Is it possible to calculate the impact force in real life if we dont know the 'time in contact' value. For example to compare two forces, one of static brick on some surface as F=mg and a brick free falling from some distance. We know that the impact force has to be higher then the static force for the bricks with the same mass but how to compare it or calculate it? Thanks for your answer!
Hello Michel: Is the force exerted by the wall in the x-direction related to the normal force (reactionary force) pushing back at impact and the force in the y-direction (parallel to the wall) the frictional force? How do these forces affect the ball upon impact? Moreover, if we assume there is no friction when the ball hits the wall, how would I find the average force that is on the ball from the wall? Many thanks!
Sir i have a question, does the force in the Y direction include the weight of the body, so if we want to calculate the force done by the wall to the body in Y direction would it be 5000-5x10=4950 N ?
what would happen if you did not have the mass of the ball and it was a linear collision no angles how would one find out the mass? I need the find the F and all i have is the velocity. Please help if you can thanks
Think about the unit square in the x and y coordinate plan. The x axis represents the cosine of an angle and the y axis represents the sine of an angle(relative to the x axis). Then you draw the radius of the circle which has an angle to the x axis of approximately 36.9 degrees. Now you can divide the radius into its components. You will see that the horizontal component is larger, which means that the cosine of the angle is the larger value( in this case between 0.6 and 0.8, the greater is 0.8)

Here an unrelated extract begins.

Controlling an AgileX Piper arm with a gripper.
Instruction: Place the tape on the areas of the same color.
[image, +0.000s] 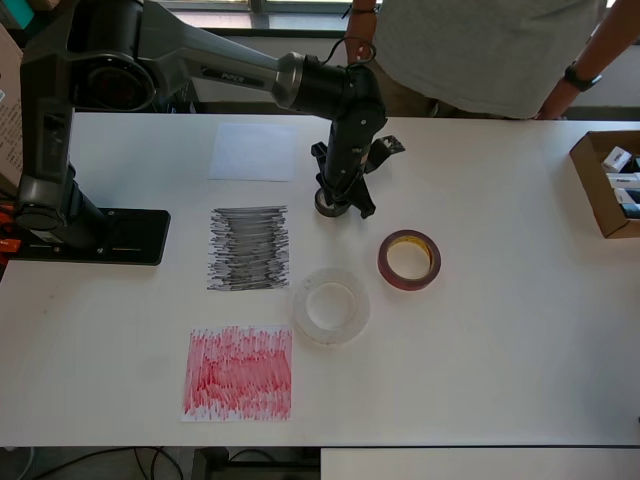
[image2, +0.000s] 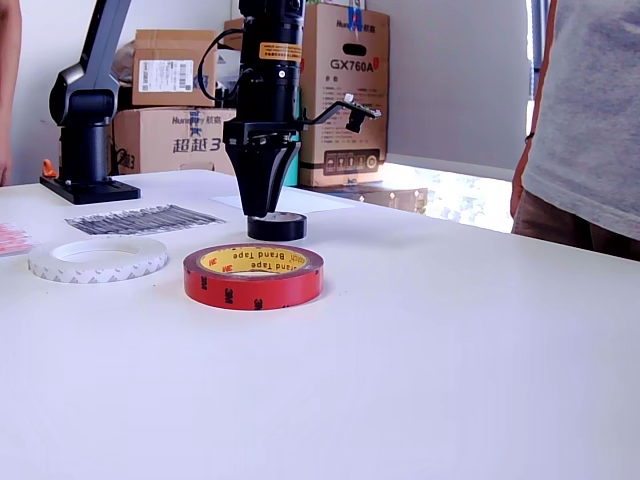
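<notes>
The small black tape roll (image: 329, 204) (image2: 278, 227) lies flat on the white table. My gripper (image: 338, 200) (image2: 262, 208) points straight down with its tips at the roll's rim. The arm hides the gap between the jaws, so I cannot tell whether they hold the roll. The dark-red roll with a yellowish core (image: 409, 260) (image2: 254, 275) and the translucent white roll (image: 331, 306) (image2: 98, 259) lie flat nearby. The black scribbled patch (image: 248, 248) (image2: 145, 218), the red scribbled patch (image: 239, 372) and the plain white sheet (image: 253, 151) lie in a column on the overhead view's left.
The arm's black base (image: 85, 235) stands at the overhead view's left edge. An open cardboard box (image: 605, 182) with small items sits at the right edge. A person (image: 480, 50) stands behind the table's far side. Cardboard boxes (image2: 345, 95) are stacked behind the arm.
</notes>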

Thank god! After watching I think I calc'd the Baltimore Bridge problem right roughly as a rough est.. It's been a yr or so since College Physics. Unfortunately, I destroyed my precooked crab dinner by boiling it. Gotta work on that. But I got the Physics right.
Thank you so much for all the examples regarding this topic! I'm working hard on understanding all the situations but I'm a bit confused about when the conservation of momentum is applicable or not. In this case, in which friction is involved, we can't use momentum conservation for reasons of simplicity in calculations, but the momentum is in fact conserved? Also, I understood that momentum conservation is applicable even for objects in free fall, is that right? Than you very much again for all your great work and invaluable help!
Momentum is ALWAYS conserved, regardless of the situation. WIth friction, without friction, etc. Whenever there is a collision of any kind, we can be guaranteed that momentum is conserved.
My values for Sin(53.1)x20, Cos(53.1)x20, Sin(36.9)x10 & Cos(36.9)x10 are completely different. They are as follows; 6.04, -19.06, -7.17 & 6.97. What am I missing here? Is there another calculation to convert these values to m/s?
I'm slightly confused. When a ball is thrown at wall at an angle, shouldn't its rebound angle be the same? Theta initial = -1 * theta final in this case?
That depends. If there is no friction between the wall and the ball, the incident angle will be the same as the "reflected" angle. But when there is friction, that will not be the case since there will be an impulse in the vertival direction.
initial momentum in the x-direction is not equal to the final momentum in the x-direction 5*20*cos(53.1), not equal 5*10*cos(36.9) how this possible if momentum is ALWAYS conserved??
Yes, this is something that often confuses students. Note that the wall is connected to the Earth and thus the remainder of the momentum is absorbed by the Earth.
Sir if the mass hits the wall exactly at 90degrees with a certain speed and bounces off again at 90degrees, so how can we calculate the impulse exerted by the wall on the object? Are we using pythagoras Therom to solve for the impulse?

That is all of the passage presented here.